**WHAT YOU ARE ASKED TO DO**
Where a line of the data holds the word "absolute", copy that line.

**INFORMATION SUPPLIED**
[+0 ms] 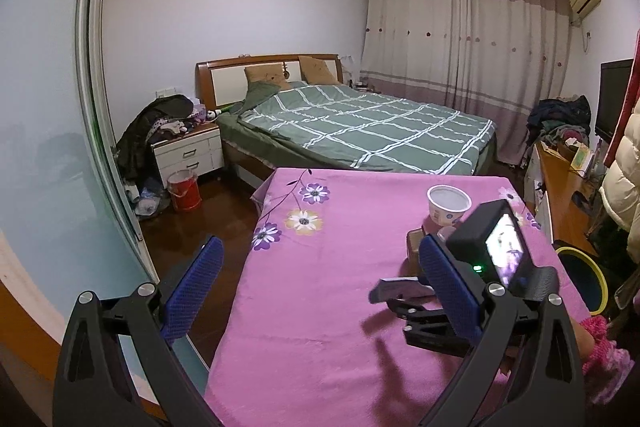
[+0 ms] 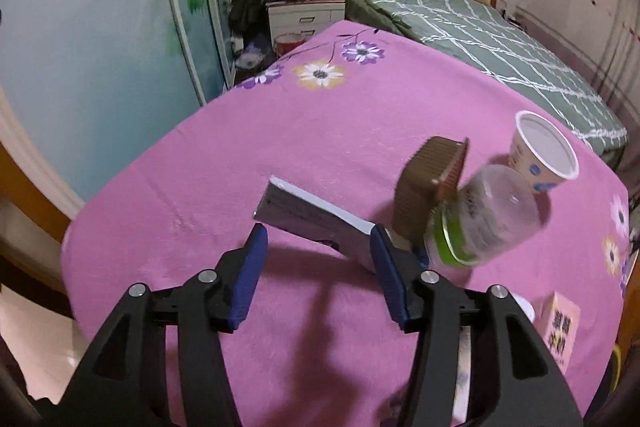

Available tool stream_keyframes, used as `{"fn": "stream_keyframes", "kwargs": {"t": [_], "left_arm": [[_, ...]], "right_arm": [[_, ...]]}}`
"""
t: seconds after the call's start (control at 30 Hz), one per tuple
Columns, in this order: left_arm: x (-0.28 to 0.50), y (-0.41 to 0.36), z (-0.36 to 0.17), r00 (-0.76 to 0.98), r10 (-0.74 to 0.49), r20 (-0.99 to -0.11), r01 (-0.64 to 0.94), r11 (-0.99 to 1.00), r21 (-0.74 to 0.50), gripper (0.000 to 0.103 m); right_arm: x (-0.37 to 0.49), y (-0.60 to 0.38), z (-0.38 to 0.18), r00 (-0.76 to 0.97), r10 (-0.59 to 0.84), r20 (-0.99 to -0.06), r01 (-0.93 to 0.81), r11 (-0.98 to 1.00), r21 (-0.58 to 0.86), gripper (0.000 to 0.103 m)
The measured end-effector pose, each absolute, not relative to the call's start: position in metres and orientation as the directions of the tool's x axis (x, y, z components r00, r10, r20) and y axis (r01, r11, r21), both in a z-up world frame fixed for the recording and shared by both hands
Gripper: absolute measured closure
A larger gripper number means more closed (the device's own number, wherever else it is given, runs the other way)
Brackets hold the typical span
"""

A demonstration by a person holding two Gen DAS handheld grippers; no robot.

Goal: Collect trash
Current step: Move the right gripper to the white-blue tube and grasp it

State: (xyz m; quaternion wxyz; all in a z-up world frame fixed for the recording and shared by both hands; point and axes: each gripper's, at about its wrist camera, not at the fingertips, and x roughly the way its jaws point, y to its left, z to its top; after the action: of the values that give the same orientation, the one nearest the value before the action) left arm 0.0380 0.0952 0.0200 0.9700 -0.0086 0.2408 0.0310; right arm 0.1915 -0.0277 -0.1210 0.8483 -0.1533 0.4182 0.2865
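Observation:
On the pink flowered tablecloth [image 2: 280, 155] lie a flat grey-white carton [image 2: 316, 219], a brown ribbed box [image 2: 428, 179], a clear plastic bottle with a green label [image 2: 484, 223] on its side, and a white paper cup [image 2: 540, 155]. My right gripper [image 2: 320, 259] is open, its blue pads either side of the carton's near end, just above the cloth. My left gripper [image 1: 320, 283] is open and empty, over the table's left half. In the left wrist view the right gripper's body [image 1: 492, 259] hides most of the trash; the cup [image 1: 448, 205] and the carton [image 1: 400, 289] show.
A pink printed box [image 2: 560, 331] sits at the table's right front. A yellow-rimmed bin [image 1: 588, 275] stands right of the table. A bed [image 1: 360, 127] lies beyond, a nightstand [image 1: 188, 151] and red bucket [image 1: 184, 191] to the left. A sliding wardrobe door [image 1: 60, 107] runs along the left.

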Motion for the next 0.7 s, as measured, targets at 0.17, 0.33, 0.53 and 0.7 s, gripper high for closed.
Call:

**RESULT**
The measured end-effector pose, each absolute, not relative to the call's start: position in metres and orientation as the directions of the tool's x axis (x, y, z components r00, r10, r20) and y axis (r01, r11, r21), both in a z-up world frame fixed for the recording and shared by both hands
Gripper: absolute measured closure

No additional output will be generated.